KİM | 10

149 9 2
                                    

Bölümün içine minik sürprizler bıraktım. Daughter-Run, Gri-Korkak ve Birdy-People Help the People dinleyin, lütfen. Dinlediğinizde aklınıza Kötünün İyisi veya Arlina'nın geldiği bir hazineniz var mı sizin de? Benimle yorumlarda paylaşmalısınız!

Epeydir uyuyamadığını söyleyen Adelina dizimde uykuya dalalı kırk beş dakika kadar oluyordu. Kırk beş dakikadır sadece nefes alıyordum. O ise, sıcaktan bunaldığında huysuzlanıp diğer tarafa dönüyor, yeniden uykuya dalarak gizlediği gülümsemesini dudaklarında asılı bırakıyordu. Maskelediği masumiyetini uyurken izlerken yaşadığım mutluluk kedere dönüştü. Yanağında geçmişe dair bir dikiş izi vardı. Rüzgar'ın fantastik küfürleriyle andığım boksörün olduğu zamanlardan kalmış bir izdi. Parmaklarımı izin üzerinde hafifçe gezdirdiğimde Adelina uykusunda gülümsedi.
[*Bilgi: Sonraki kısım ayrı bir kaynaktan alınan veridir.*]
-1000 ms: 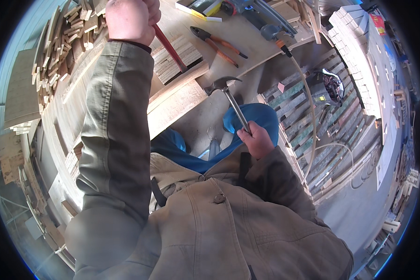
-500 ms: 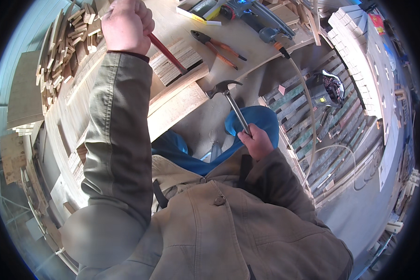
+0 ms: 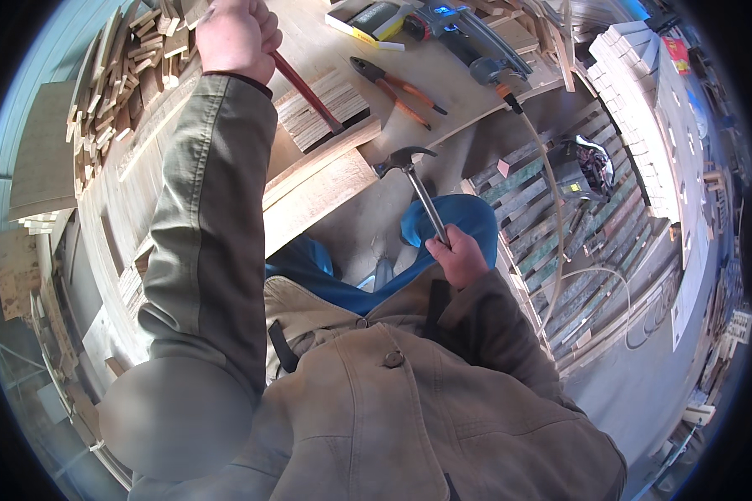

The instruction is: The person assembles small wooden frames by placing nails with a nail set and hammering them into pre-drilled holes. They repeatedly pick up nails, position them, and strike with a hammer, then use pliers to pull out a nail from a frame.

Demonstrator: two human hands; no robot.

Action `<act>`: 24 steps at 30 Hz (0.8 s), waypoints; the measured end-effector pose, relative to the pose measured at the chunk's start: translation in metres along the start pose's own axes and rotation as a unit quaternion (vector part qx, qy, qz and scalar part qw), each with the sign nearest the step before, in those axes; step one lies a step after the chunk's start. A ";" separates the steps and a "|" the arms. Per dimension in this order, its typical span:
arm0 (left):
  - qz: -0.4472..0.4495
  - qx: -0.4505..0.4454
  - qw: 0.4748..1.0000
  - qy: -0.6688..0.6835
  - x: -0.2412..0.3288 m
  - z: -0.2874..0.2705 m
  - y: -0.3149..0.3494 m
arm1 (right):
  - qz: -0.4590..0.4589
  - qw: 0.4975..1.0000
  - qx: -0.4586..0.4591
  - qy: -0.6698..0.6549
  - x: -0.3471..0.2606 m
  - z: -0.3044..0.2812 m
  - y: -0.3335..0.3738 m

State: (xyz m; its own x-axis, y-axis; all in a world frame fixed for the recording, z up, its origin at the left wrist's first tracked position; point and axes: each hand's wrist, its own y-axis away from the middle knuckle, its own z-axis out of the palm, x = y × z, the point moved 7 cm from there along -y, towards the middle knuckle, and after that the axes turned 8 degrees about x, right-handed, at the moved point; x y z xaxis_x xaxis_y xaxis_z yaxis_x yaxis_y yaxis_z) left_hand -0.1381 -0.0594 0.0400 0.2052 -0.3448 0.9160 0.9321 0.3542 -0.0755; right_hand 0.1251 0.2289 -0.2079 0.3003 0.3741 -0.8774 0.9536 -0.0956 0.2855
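Observation:
My left hand is closed high at the upper left, gripping a red bar. Its lower end meets the layered wood pieces, near a wooden strip along the bench edge; the end's exact shape is unclear. Lower down, my right hand wraps round the handle of a claw hammer. The hammer's head points up and away, beside the end of a pale wooden board. Pliers with orange handles lie on the bench, right of the layered wood.
Wood offcuts are heaped at the far left. A nail gun with an air hose lies at the back, beside a small open box. A slatted pallet and a dark bag are on the right.
The view has shifted slightly, so the bench things sit a little lower and further right. Both hands keep their holds, and the bar and hammer stay in nearly the same places.

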 end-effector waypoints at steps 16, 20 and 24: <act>-0.052 0.054 0.997 0.008 -0.026 -0.035 -0.045 | 0.011 1.000 -0.006 -0.006 0.003 0.001 -0.001; -0.068 0.033 0.997 0.021 -0.036 -0.039 -0.057 | 0.001 1.000 -0.005 0.010 0.001 0.000 -0.002; -0.072 0.055 0.996 0.020 -0.037 -0.041 -0.057 | 0.008 1.000 -0.001 0.030 0.001 0.000 -0.003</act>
State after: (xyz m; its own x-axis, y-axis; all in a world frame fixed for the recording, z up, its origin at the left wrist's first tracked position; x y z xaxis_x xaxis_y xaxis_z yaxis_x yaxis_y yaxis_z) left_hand -0.1866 -0.1029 -0.0058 0.0856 -0.4317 0.8979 0.9146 0.3916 0.1011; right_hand 0.1229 0.2297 -0.2100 0.3128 0.4265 -0.8487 0.9489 -0.1002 0.2994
Hayatında iz bırakıp giden bir başkası olmak istemiyordum. Paralel evrendeki sıfatını siktiğim boksörün yaptığı gibi, onu terk edip etrafına daha kalın duvarlar örmesine sebep olmayacaktım. Adelina'dan uzak kalma fikri başarılı bir korku filmi senaryosu gibiydi. Takipçi meselesi çözülecekti, çözülmeliydi. Savaş kolu uzun bir herife benziyordu. Adelina'ya hissettirmeden her şeyi sorunsuzca halledebilirdik. Bu süreçte Defne'ye bile güvenebilirdim. Ama tek sorun kendine Poine diyen kızın neler yapabileceğini bilmeyişimizdi.

Elimden gelse Adelina'yı teknolojiden uzakta bırakır ve sonsuza kadar Alaçatı'da saklardım. Ne yazık ki ne o buna izin verirdi ne de sonsuza kadar ortalardan kaybolabilirdik. Lanet olası uzay çağında kimsenin kaybolmasına müsaade etmiyorlardı.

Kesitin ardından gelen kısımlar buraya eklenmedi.